▸ EXERCISE GOAL:
Give back an exact repetition of the material below, from its first line through the line that contains "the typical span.", both included, minus the pictures.

▸ MATERIAL FOR THIS EXERCISE:
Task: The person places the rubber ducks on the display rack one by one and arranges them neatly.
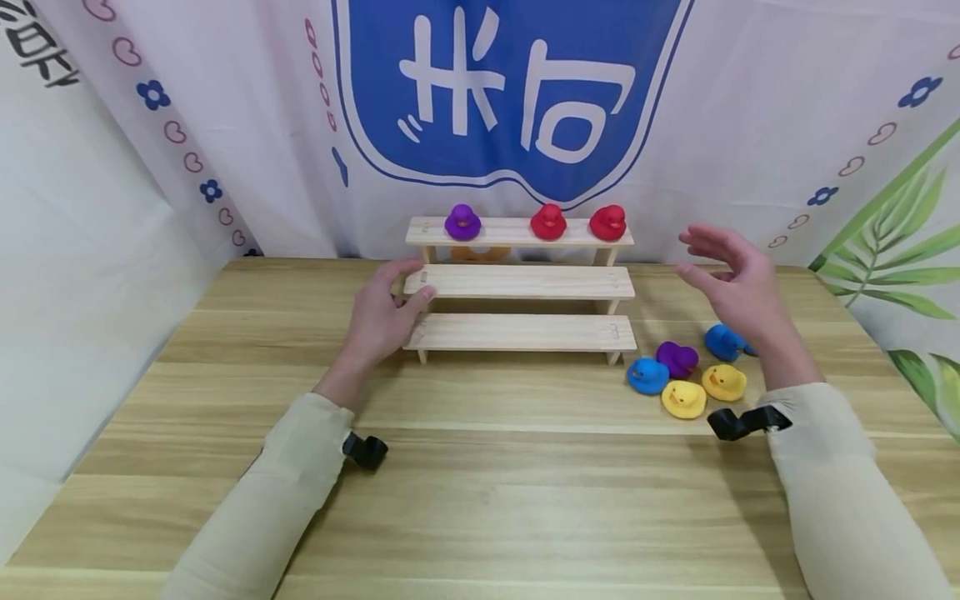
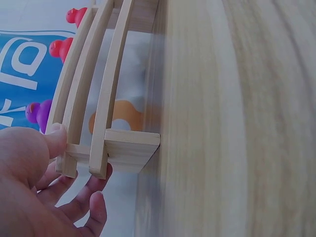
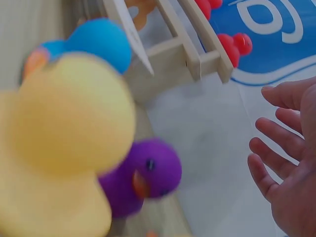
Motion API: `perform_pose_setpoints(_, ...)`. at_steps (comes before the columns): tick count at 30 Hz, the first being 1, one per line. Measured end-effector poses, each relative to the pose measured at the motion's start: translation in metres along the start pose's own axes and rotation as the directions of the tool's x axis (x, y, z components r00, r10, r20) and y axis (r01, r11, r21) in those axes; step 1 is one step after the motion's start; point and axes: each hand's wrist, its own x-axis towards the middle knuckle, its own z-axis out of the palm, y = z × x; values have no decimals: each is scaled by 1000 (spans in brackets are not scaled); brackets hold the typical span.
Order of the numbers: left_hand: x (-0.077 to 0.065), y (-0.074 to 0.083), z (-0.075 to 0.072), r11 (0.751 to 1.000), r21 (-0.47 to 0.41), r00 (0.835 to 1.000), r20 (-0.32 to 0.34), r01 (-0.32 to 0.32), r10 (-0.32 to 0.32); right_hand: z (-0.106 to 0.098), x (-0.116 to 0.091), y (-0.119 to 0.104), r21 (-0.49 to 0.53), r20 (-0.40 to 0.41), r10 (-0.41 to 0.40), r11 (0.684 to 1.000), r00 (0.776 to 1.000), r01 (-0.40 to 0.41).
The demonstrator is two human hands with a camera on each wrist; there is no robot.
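Note:
A three-step wooden display shelf (image 1: pixel 519 282) stands on the table against the cloth backdrop. My left hand (image 1: pixel 382 310) grips the left end of its middle step; in the left wrist view the thumb lies on the plank and fingers curl beneath. On the top step sit a purple rubber duck (image 1: pixel 462 223) at the left and two red rubber ducks, one right of centre (image 1: pixel 549 222) and one at the right end (image 1: pixel 607 223). My right hand (image 1: pixel 738 279) hovers right of the shelf, fingers extended and holding nothing, above a group of rubber ducks.
Right of the shelf on the wooden table (image 1: pixel 480 500) lie several loose ducks: a blue duck (image 1: pixel 648 376), a purple duck (image 1: pixel 677 359), two yellow ducks, one in front (image 1: pixel 684 400) and one behind (image 1: pixel 724 382), and another blue duck (image 1: pixel 724 342) partly behind my right wrist.

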Motion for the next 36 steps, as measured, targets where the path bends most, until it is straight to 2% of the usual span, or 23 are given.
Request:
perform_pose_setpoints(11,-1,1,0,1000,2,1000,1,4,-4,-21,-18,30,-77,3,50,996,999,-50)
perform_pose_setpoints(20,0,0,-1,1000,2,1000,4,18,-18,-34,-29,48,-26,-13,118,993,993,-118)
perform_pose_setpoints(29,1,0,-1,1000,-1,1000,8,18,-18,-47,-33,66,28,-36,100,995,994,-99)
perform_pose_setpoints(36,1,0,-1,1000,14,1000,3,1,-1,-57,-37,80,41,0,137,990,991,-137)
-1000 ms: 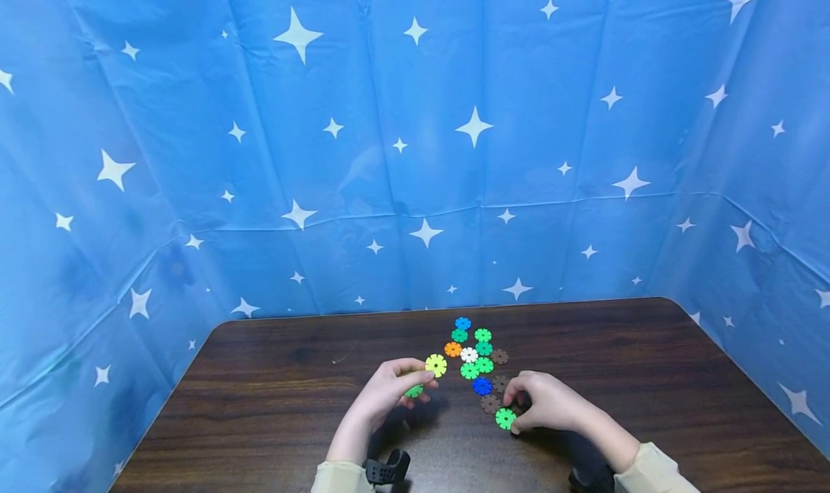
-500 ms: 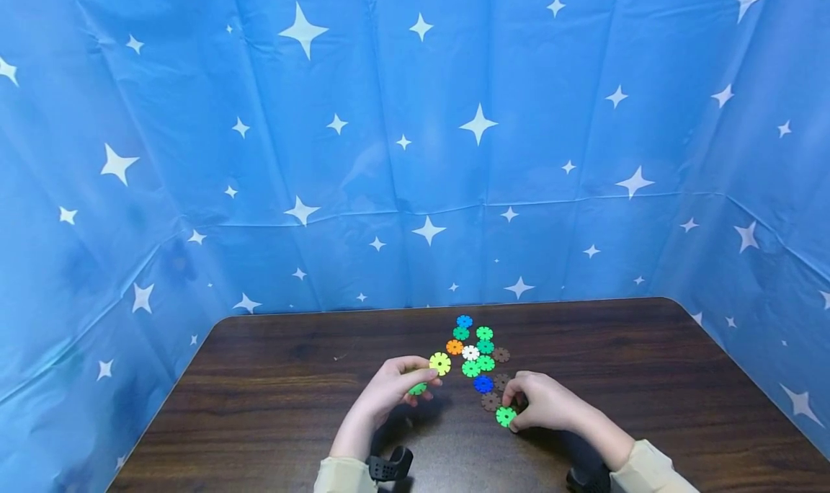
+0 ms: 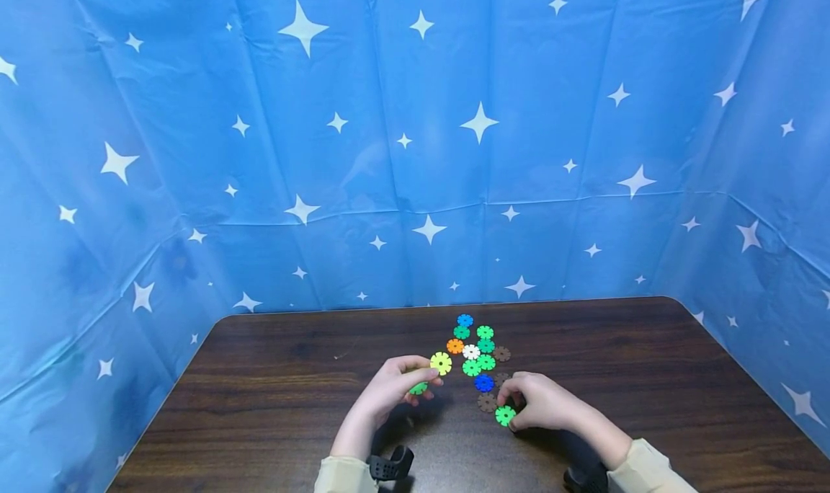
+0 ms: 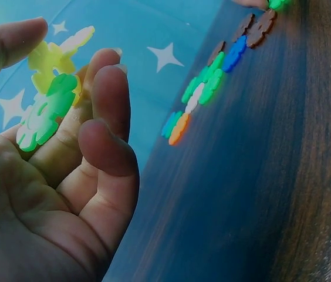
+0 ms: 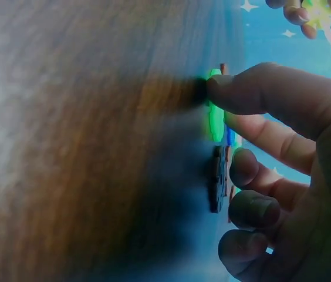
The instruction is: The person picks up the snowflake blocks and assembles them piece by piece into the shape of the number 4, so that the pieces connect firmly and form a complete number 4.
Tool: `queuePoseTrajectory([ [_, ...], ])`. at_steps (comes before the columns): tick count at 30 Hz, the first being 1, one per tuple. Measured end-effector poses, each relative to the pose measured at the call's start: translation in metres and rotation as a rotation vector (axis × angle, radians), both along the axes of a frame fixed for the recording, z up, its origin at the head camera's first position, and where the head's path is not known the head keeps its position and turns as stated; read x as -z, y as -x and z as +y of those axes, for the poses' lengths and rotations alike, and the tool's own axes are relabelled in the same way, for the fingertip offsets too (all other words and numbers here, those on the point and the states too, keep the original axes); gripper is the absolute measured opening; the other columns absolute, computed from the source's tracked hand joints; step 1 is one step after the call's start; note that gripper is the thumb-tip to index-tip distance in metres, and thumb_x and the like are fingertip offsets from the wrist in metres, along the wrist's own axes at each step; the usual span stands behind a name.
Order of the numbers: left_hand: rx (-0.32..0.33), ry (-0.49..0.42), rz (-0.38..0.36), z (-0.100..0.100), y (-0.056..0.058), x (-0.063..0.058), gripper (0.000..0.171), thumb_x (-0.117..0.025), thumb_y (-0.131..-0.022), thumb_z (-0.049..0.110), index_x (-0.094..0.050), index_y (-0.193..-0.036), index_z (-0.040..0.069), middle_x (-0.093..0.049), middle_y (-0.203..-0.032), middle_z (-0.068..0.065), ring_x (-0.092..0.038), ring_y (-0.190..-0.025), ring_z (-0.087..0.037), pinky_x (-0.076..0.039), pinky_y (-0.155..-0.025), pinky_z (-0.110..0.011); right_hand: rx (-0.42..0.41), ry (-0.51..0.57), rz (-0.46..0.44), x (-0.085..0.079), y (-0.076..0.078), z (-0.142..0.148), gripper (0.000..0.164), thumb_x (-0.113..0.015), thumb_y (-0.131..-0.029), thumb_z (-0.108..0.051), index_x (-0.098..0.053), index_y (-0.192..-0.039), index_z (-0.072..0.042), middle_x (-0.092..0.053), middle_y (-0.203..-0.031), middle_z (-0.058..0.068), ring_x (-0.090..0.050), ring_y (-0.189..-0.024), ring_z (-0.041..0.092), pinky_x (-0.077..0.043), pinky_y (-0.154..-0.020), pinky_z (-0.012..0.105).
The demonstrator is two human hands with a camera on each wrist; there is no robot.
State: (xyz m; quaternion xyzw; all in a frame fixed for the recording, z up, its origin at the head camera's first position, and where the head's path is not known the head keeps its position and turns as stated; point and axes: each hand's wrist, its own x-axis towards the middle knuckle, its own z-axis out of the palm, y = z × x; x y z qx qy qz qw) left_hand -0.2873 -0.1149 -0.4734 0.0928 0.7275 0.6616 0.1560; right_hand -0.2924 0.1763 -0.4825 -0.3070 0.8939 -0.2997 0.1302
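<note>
My left hand (image 3: pixel 392 388) is raised over the table, pinching a yellow notched snowflake disc (image 3: pixel 441 364) between thumb and fingers. A green disc (image 4: pixel 48 114) is joined to the yellow one and lies in front of the palm. Close over the tabletop, my right hand (image 3: pixel 541 401) pinches a bright green disc (image 3: pixel 505 416) at its edge. A brown disc (image 3: pixel 486 403) lies just beyond it, and a blue disc (image 3: pixel 484 383) a little farther away. In the right wrist view a dark disc (image 5: pixel 218 179) sits under the curled fingers.
More discs lie flat on the dark wooden table (image 3: pixel 272 399): a white one (image 3: pixel 470 352), an orange one (image 3: pixel 455 346), several greens and a brown one (image 3: pixel 501 354). A blue star-printed curtain (image 3: pixel 415 154) stands behind the table.
My right hand has shifted very slightly left with its green disc, and the nearest brown disc has slid a little left. The left hand keeps its hold, nearly still.
</note>
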Motion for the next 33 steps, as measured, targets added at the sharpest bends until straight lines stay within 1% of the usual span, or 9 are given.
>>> queuePoseTrajectory([
  [6,0.000,0.001,-0.001,0.000,0.001,-0.001,0.036,-0.067,-0.091,0.031,-0.066,-0.111,0.001,-0.070,-0.097,-0.017,-0.065,-0.072,-0.017,-0.046,-0.056,-0.025,-0.006,-0.021,-0.011,-0.001,0.002,-0.003,0.027,-0.075,-0.066,-0.004,-0.062,-0.087,-0.016,-0.050,-0.081,-0.001,-0.043,-0.069,0.012,-0.036,-0.059,0.029],
  [10,-0.001,0.006,0.007,0.001,0.001,-0.001,0.034,-0.066,-0.092,0.030,-0.067,-0.110,0.001,-0.071,-0.094,-0.012,-0.065,-0.072,-0.017,-0.046,-0.056,-0.025,-0.017,-0.031,0.012,-0.002,0.002,-0.003,0.029,-0.074,-0.063,-0.004,-0.059,-0.085,-0.016,-0.049,-0.081,-0.002,-0.041,-0.070,0.011,-0.035,-0.060,0.029],
  [13,0.001,0.010,0.020,0.001,0.002,-0.002,0.032,-0.065,-0.092,0.030,-0.067,-0.109,0.002,-0.071,-0.092,-0.010,-0.065,-0.071,-0.017,-0.046,-0.056,-0.026,-0.019,-0.015,0.003,-0.004,0.002,-0.002,0.030,-0.075,-0.063,-0.003,-0.056,-0.084,-0.015,-0.050,-0.081,-0.002,-0.042,-0.071,0.011,-0.036,-0.060,0.029],
  [17,0.006,0.008,0.031,0.001,0.002,-0.003,0.029,-0.064,-0.093,0.027,-0.067,-0.107,0.002,-0.071,-0.094,-0.013,-0.064,-0.071,-0.017,-0.043,-0.056,-0.025,-0.021,0.046,-0.066,-0.007,0.001,0.000,0.027,-0.073,-0.068,0.002,-0.055,-0.084,-0.010,-0.051,-0.076,-0.002,-0.042,-0.065,0.010,-0.035,-0.057,0.028],
  [20,0.009,0.006,0.037,0.001,0.002,-0.003,0.028,-0.063,-0.093,0.026,-0.066,-0.107,0.001,-0.070,-0.097,-0.017,-0.061,-0.071,-0.016,-0.041,-0.055,-0.025,-0.024,0.079,-0.098,-0.009,0.003,0.002,0.023,-0.070,-0.072,0.006,-0.055,-0.083,-0.009,-0.050,-0.071,-0.003,-0.043,-0.061,0.009,-0.035,-0.054,0.026],
  [25,0.000,0.009,0.032,0.000,0.002,-0.003,0.030,-0.060,-0.094,0.025,-0.064,-0.109,0.000,-0.071,-0.097,-0.015,-0.057,-0.072,-0.015,-0.041,-0.057,-0.026,-0.008,0.122,-0.112,-0.017,0.009,0.001,0.019,-0.065,-0.076,0.007,-0.059,-0.084,-0.009,-0.055,-0.071,-0.002,-0.051,-0.055,0.010,-0.043,-0.048,0.027],
  [29,-0.030,0.028,0.019,0.001,0.002,-0.002,0.032,-0.058,-0.095,0.025,-0.064,-0.113,0.000,-0.071,-0.101,-0.014,-0.060,-0.079,-0.019,-0.048,-0.065,-0.033,0.027,0.188,-0.102,-0.025,0.018,-0.004,0.014,-0.064,-0.082,0.004,-0.062,-0.089,-0.008,-0.058,-0.074,0.002,-0.055,-0.054,0.016,-0.049,-0.047,0.033],
  [31,-0.049,0.042,0.023,0.002,0.002,-0.001,0.033,-0.058,-0.094,0.025,-0.064,-0.113,-0.001,-0.070,-0.104,-0.016,-0.063,-0.084,-0.023,-0.051,-0.071,-0.038,0.043,0.244,-0.093,-0.028,0.023,-0.008,0.011,-0.064,-0.085,0.002,-0.063,-0.093,-0.005,-0.059,-0.076,0.004,-0.056,-0.055,0.018,-0.051,-0.050,0.038],
  [33,-0.061,0.055,0.031,0.002,0.001,-0.001,0.032,-0.058,-0.094,0.024,-0.064,-0.112,-0.002,-0.068,-0.106,-0.017,-0.064,-0.088,-0.027,-0.051,-0.075,-0.040,0.063,0.321,-0.095,-0.029,0.029,-0.013,0.010,-0.065,-0.086,0.000,-0.064,-0.096,-0.003,-0.061,-0.078,0.006,-0.058,-0.058,0.021,-0.053,-0.054,0.041],
])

▸ PROBLEM SOLUTION:
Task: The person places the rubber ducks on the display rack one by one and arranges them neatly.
Motion API: `perform_pose_setpoints(_, ...)`. at_steps (comes before the columns): tick count at 30 Hz, the first being 1, one per line. Measured end-effector poses, each relative to the pose measured at the motion's start: translation in metres along the start pose's own axes and rotation as the directions of the tool's x axis (x, y, z components r00, r10, r20) and y axis (r01, r11, r21) in those axes; step 1 is one step after the motion's start; point and axes: each hand's wrist, its own x-axis towards the middle knuckle, its own z-axis out of the palm, y = z × x; values have no decimals: each is scaled by 1000 (spans in brackets are not scaled); brackets hold the typical span.

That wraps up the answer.